SUPPLIED DATA START

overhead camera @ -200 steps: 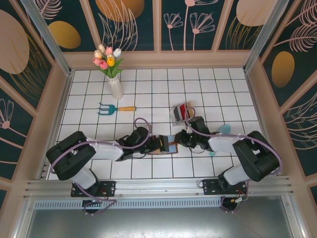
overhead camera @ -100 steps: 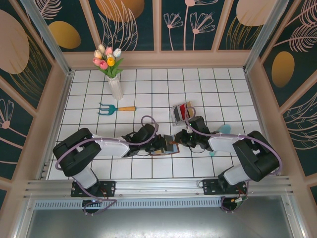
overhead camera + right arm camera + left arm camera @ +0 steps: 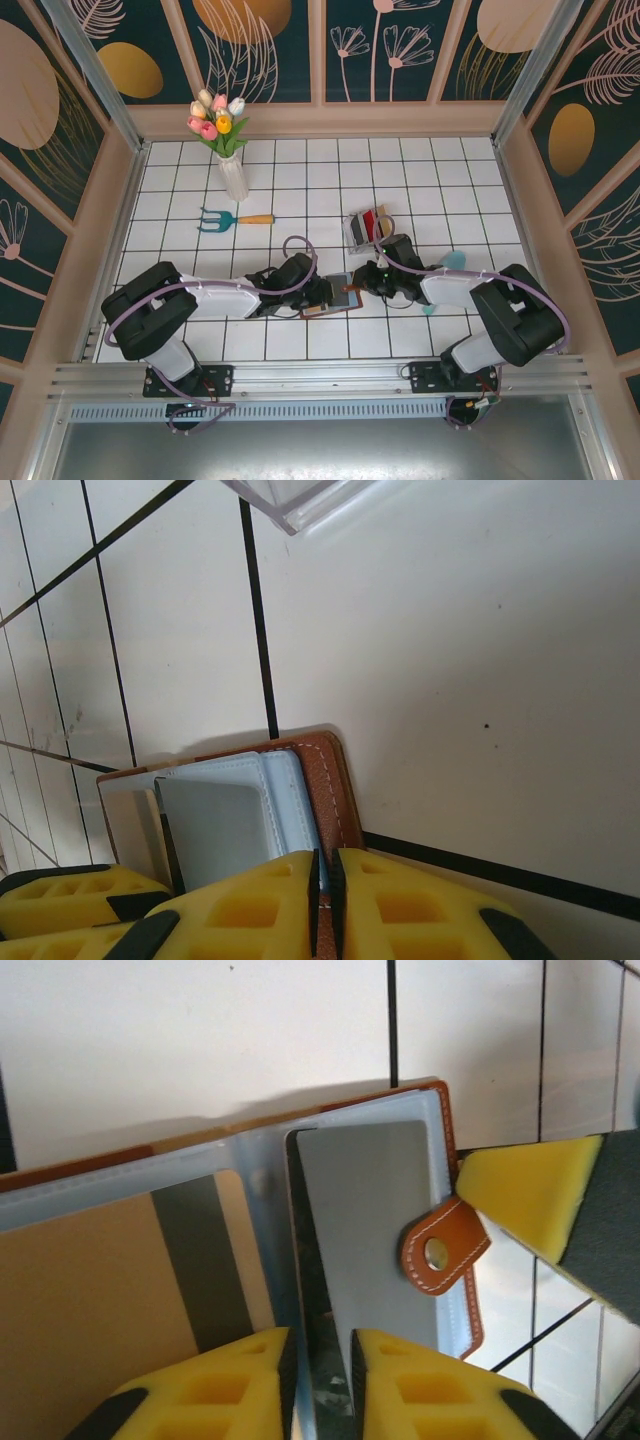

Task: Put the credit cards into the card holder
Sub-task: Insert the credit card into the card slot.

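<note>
Slid the left end effector (image 3: 322, 294) toward 3 o'clock over the last second, bringing it hard up against the card holder (image 3: 340, 297). Lying open and flat on the near middle of the worktop (image 3: 290, 340), brown cover down and clear sleeves up, ready for loading. Pinned at its 3 o'clock edge by the right end effector (image 3: 363, 287), pressed together on the leather rim beside the snap tab (image 3: 440, 1250), presumably to stop any sliding while a card goes in. Seated most of the way into the right-hand sleeve, a grey-blue card (image 3: 370, 1220), with its near edge in the narrow gap between the left pads (image 3: 225, 1380), parted a little; cannot tell whether gripping or letting go. Tucked into the left-hand sleeve, a tan card (image 3: 90, 1300). Farther out toward 1 o'clock, standing in a clear rack (image 3: 358, 237), red and black cards (image 3: 375, 220), probably awaiting their turn. Beyond, toward 11 o'clock, a garden fork (image 3: 235, 218) and a vase of tulips (image 3: 232, 175), well apart from the work.
</note>
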`<state>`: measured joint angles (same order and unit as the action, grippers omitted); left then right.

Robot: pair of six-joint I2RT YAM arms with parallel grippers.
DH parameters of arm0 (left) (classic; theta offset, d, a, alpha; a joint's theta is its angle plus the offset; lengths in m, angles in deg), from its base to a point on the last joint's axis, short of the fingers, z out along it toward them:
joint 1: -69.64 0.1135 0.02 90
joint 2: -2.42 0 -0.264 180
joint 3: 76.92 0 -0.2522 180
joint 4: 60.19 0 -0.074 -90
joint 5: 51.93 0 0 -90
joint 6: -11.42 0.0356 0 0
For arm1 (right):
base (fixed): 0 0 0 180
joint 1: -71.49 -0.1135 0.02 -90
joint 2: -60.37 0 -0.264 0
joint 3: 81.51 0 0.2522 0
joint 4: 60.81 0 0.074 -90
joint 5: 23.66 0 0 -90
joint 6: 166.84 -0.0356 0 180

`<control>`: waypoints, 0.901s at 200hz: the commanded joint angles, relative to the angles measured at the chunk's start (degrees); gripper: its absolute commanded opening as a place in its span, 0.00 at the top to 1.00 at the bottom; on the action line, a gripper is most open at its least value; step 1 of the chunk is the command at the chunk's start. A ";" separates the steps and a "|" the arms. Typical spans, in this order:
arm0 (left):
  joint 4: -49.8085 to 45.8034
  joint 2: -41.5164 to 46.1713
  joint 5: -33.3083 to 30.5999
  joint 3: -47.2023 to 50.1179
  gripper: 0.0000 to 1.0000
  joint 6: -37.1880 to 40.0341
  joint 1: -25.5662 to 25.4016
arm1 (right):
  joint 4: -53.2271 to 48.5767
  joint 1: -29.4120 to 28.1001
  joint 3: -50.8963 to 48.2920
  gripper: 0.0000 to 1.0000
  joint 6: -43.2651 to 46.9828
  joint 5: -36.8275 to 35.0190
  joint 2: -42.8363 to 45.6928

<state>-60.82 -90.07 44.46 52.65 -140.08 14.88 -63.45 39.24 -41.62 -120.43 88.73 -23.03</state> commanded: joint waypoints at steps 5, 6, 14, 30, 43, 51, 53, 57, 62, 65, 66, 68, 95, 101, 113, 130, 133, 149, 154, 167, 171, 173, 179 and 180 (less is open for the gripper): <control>-2.73 1.34 -1.30 -0.51 0.84 1.20 -0.33 | -6.05 -0.53 -0.29 0.84 0.88 -1.74 -0.10; -2.70 1.34 -1.30 -0.51 0.84 1.20 -0.32 | -6.08 -0.53 -0.25 0.84 0.88 -1.74 -0.10; -2.60 1.12 -1.06 -0.65 0.89 1.21 -0.32 | -6.05 -0.50 -0.29 0.84 0.97 -1.66 -0.07; -1.36 0.29 -0.10 -0.90 0.91 1.21 -0.31 | -5.92 -0.50 -0.21 0.84 1.14 -1.24 -0.29; -0.92 -1.08 0.49 -1.67 0.90 1.20 -0.31 | -5.58 -0.53 -0.17 0.84 1.00 -0.88 -0.63; -1.20 -2.02 0.74 -2.26 0.90 1.16 -0.33 | -5.44 -0.53 -0.07 0.84 0.90 -0.71 -0.93; -1.29 -2.24 0.73 -2.40 0.90 1.19 -0.34 | -5.47 -0.53 -0.05 0.84 0.89 -0.69 -0.91; -1.39 -2.69 0.73 -2.69 0.90 1.20 -0.34 | -5.36 -0.56 -0.11 0.84 0.81 -0.68 -1.01; -1.48 -3.27 0.89 -2.88 0.90 1.16 -0.37 | -5.27 -0.61 -0.19 0.84 0.71 -0.68 -1.13; -1.50 -3.56 1.02 -3.01 0.90 1.15 -0.29 | -5.23 -0.62 -0.20 0.84 0.63 -0.60 -1.15; -1.51 -3.70 1.09 -3.08 0.90 1.13 -0.28 | -5.23 -0.62 -0.20 0.84 0.63 -0.60 -1.15; -1.39 -3.85 1.21 -3.13 0.90 1.16 -0.37 | -5.17 -0.62 -0.20 0.84 0.58 -0.60 -1.17; -0.30 -5.36 2.87 -3.73 0.90 1.20 -0.40 | -4.48 -0.91 -0.21 0.83 0.15 -0.33 -1.49; -0.38 -5.34 2.92 -3.78 0.90 1.20 -0.41 | -4.43 -0.89 -0.20 0.83 0.09 -0.12 -1.49; -0.10 -5.05 2.84 -3.60 0.89 1.50 -0.39 | -4.18 -1.02 -0.24 0.83 0.00 -0.06 -1.46; -0.48 -4.21 2.15 -3.33 0.87 1.90 -0.38 | -5.08 -0.97 -0.03 0.83 0.05 -1.01 -1.04; -0.85 -4.01 1.76 -3.26 0.86 1.88 -0.42 | -5.32 -0.97 -0.03 0.83 0.06 -1.25 -0.86; -3.46 -2.35 -0.88 -2.65 0.85 2.06 -0.37 | -8.19 -0.97 0.80 0.82 0.34 -5.08 0.97; -4.66 -1.73 -2.05 -2.41 0.84 2.16 -0.36 | -8.92 -0.90 1.00 0.82 0.57 -6.03 1.68; -7.42 0.11 -4.73 -1.41 0.83 2.14 -0.42 | -11.44 -0.67 1.91 0.81 1.46 -8.60 3.14; -7.85 0.70 -5.44 -1.01 0.82 2.14 -0.38 | -12.42 -0.62 2.31 0.81 1.76 -9.70 3.55; -8.16 0.96 -5.80 -0.79 0.82 2.10 -0.40 | -12.91 -0.62 2.56 0.81 2.02 -10.15 3.73; -8.99 1.83 -6.77 -0.16 0.81 1.99 -0.38 | -14.93 -0.61 3.35 0.81 2.63 -11.93 4.22; -9.12 1.94 -7.02 -0.07 0.81 1.95 -0.41 | -14.93 -0.61 3.35 0.81 2.63 -11.93 4.22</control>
<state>-63.10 -91.73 43.45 50.14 -138.98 14.75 -68.22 38.72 -40.53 -120.19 85.00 -21.04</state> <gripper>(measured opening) 0.179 0.192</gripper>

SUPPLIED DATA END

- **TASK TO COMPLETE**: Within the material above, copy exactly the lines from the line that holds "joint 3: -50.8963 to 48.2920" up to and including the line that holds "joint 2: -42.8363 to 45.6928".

- **SOLUTION FOR THIS EXERCISE**:
  joint 3: -50.8963 to 48.2920
  gripper: 0.0000 to 1.0000
  joint 6: -43.2651 to 46.9828
  joint 5: -36.8275 to 35.0190
  joint 2: -42.8363 to 45.6928

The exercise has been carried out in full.